Ken, unlike the rest of us, was not at ease with black people, and in the beginning I avoided working with him too much because of that. Not that I can recall Ken ever saying anything racist: it was just a difference in response, in empathy. Perhaps he was as uncomfortable with me and my open support for blacks in a country where identity was deeply, indelibly based on the colour of a man’s skin and how tight his hair curled. But Ken’s experiences as a photographer slowly changed his attitudes and had rid him of that native, unthinking racism.

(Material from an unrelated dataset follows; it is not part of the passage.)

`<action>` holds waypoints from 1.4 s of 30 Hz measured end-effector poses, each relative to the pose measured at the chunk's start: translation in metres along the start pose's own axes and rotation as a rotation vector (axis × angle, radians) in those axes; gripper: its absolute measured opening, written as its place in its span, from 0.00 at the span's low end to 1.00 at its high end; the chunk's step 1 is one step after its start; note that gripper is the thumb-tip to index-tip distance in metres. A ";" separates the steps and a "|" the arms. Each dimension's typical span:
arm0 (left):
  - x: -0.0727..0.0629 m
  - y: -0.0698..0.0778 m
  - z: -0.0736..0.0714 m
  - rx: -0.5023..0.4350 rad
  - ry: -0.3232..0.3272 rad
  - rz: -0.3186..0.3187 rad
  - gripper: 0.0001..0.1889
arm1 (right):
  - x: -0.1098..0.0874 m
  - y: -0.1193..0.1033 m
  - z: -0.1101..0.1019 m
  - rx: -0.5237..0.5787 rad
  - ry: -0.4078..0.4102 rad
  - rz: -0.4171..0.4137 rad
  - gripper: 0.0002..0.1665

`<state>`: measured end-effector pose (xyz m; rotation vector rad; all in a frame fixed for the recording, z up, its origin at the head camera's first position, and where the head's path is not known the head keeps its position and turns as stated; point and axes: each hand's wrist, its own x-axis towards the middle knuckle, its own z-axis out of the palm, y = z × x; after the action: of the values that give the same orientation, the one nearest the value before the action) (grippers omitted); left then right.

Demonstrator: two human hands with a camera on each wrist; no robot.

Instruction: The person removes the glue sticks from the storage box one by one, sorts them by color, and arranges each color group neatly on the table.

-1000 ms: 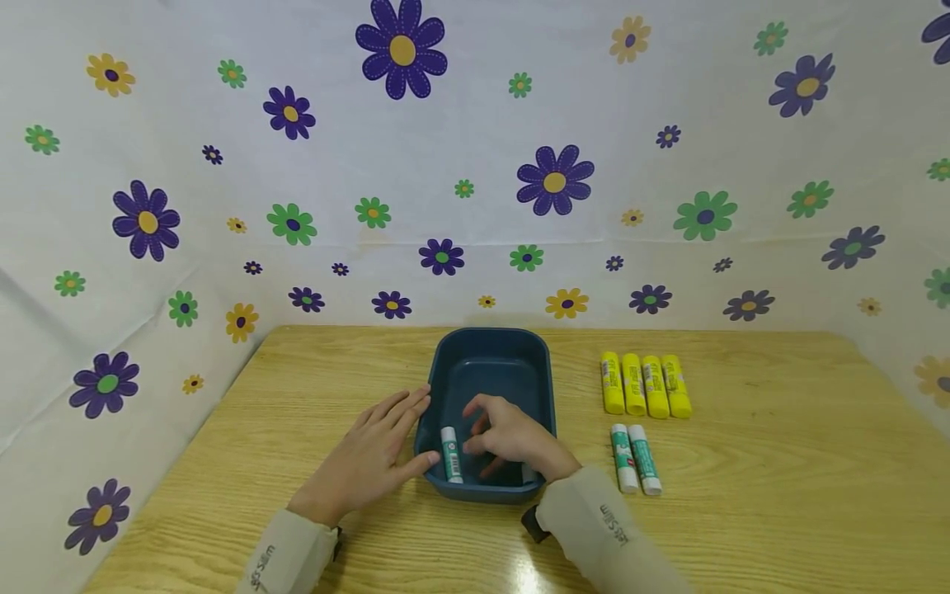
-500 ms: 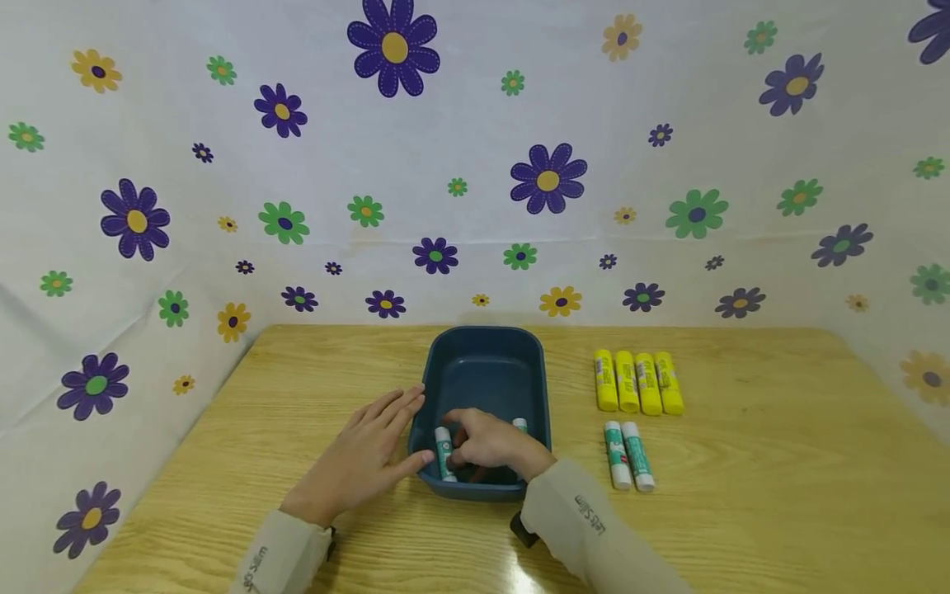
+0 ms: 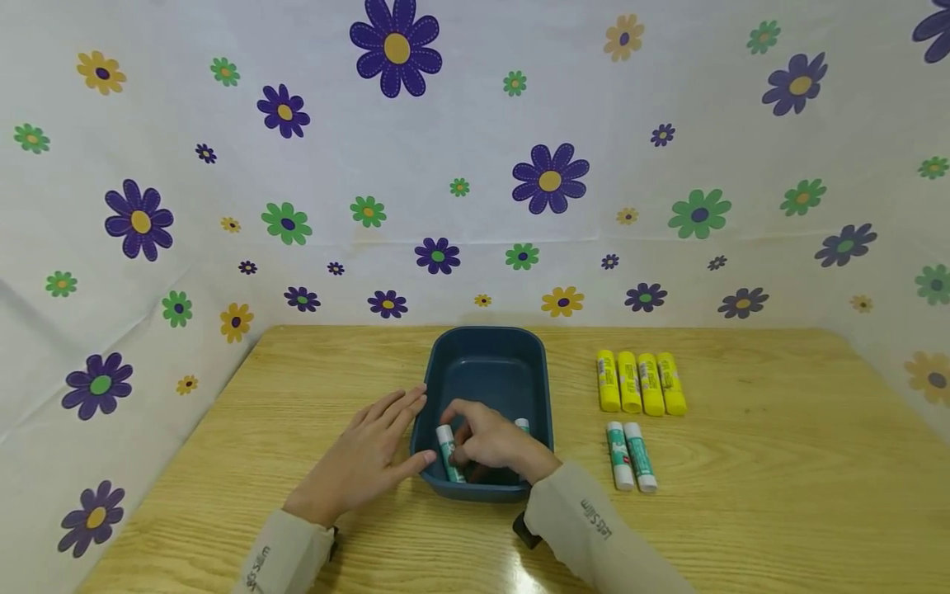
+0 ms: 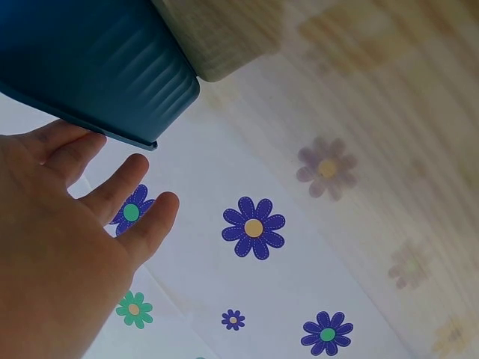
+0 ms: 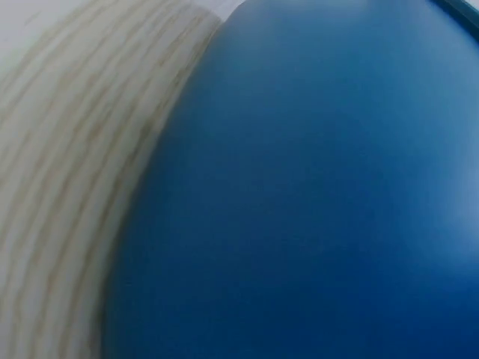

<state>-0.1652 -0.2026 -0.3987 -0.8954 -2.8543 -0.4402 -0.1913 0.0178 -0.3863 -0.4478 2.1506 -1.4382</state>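
A dark blue plastic bin (image 3: 486, 493) stands on the table. My right hand (image 3: 493, 437) reaches inside it, fingers curled and pinching a green-and-white glue stick (image 3: 449, 452) near the bin's left wall. Part of that stick is hidden by the fingers. Behind the right hand, the white end of another glue stick (image 3: 523, 425) shows by the right wall. My left hand (image 3: 364, 462) lies against the bin's left side, its fingers straight and touching the rim. The left wrist view shows those fingers (image 4: 150, 224) beside the bin; only the bin's blue wall (image 5: 299, 187) fills most of the right wrist view.
Right of the bin, several yellow glue sticks (image 3: 640, 384) lie side by side in a row. Two green-and-white glue sticks (image 3: 631, 456) lie nearer to me. A white flowered cloth (image 3: 475, 148) rises behind the wooden table (image 3: 764, 462).
My right hand has moved left within the bin and taken hold of the left glue stick. Another stick's end has come into view behind it. My left hand stays at the rim.
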 end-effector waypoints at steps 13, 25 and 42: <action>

While Ken was undergoing that process, Joao and he became close friends. The hours spent processing and printing pictures in each other’s company c
reated a lot of time to learn about each other. They mostly just chatted or gossiped, but the claustrophobic processing cubbyholes at The Star were ideal for intimacies and sharing secrets. It was in Ken’s cubicle that he showed Joao the contents of a photo-paper box he treasured. Inside were pictures of a little girl: Tabitha, his daughter from a previous relationship. Ken’s wife, Monica, had forbidden him to see his daughter and had even made him promise in writing to not visit the child. For someone who worked so hard to keep things in hand, there were parts of Ken’s life that were definitely out of control. Monica’s jealousy was so intense that Ken would ask Joao and others at the newspaper to lie to her when he went to see Tabitha. Ken hid those pictures, fearing Monica would destroy them if she ever found them.
On Joao’s birthday in 1992, he was in his darkroom cubicle processing film when Ken came in to see how the job had gone. After some time, grinning broadly, Ken handed him a large brown envelope. Joao opened it, expecting a card, but instead it was a black-and-white photograph of a train smash and written on the bottom of the picture was ‘Happy birthday Joao!!’ Joao wondered why Ken had given him that picture. ‘That’s what happened the day you were born!’ Ken explained. He had gone to the newspaper archives to see what had been on the front page on 9 August 1966, unearthed the original negative and made an 8’ by 10’ print. ‘A lot of people die?’ Joao asked. ‘Lots,’ replied Ken, who had been born on Valentine’s Day. ‘On my birthday, they had some girl with flowers; on yours there has to be a disaster!’
By 1992, Ken had turned The Star’s photo department around. That year Joao won the national Press Photographer’s award, Ken was runner-up and The Star photographers dominated all the categories. It was through Joao that I got to know Ken better. There were individual friendships between the four of us, as well as a growing common bond. Our girlfriends and wives became friends, and we would get together for meals and to discuss and edit the pictures when one of us had done a big story.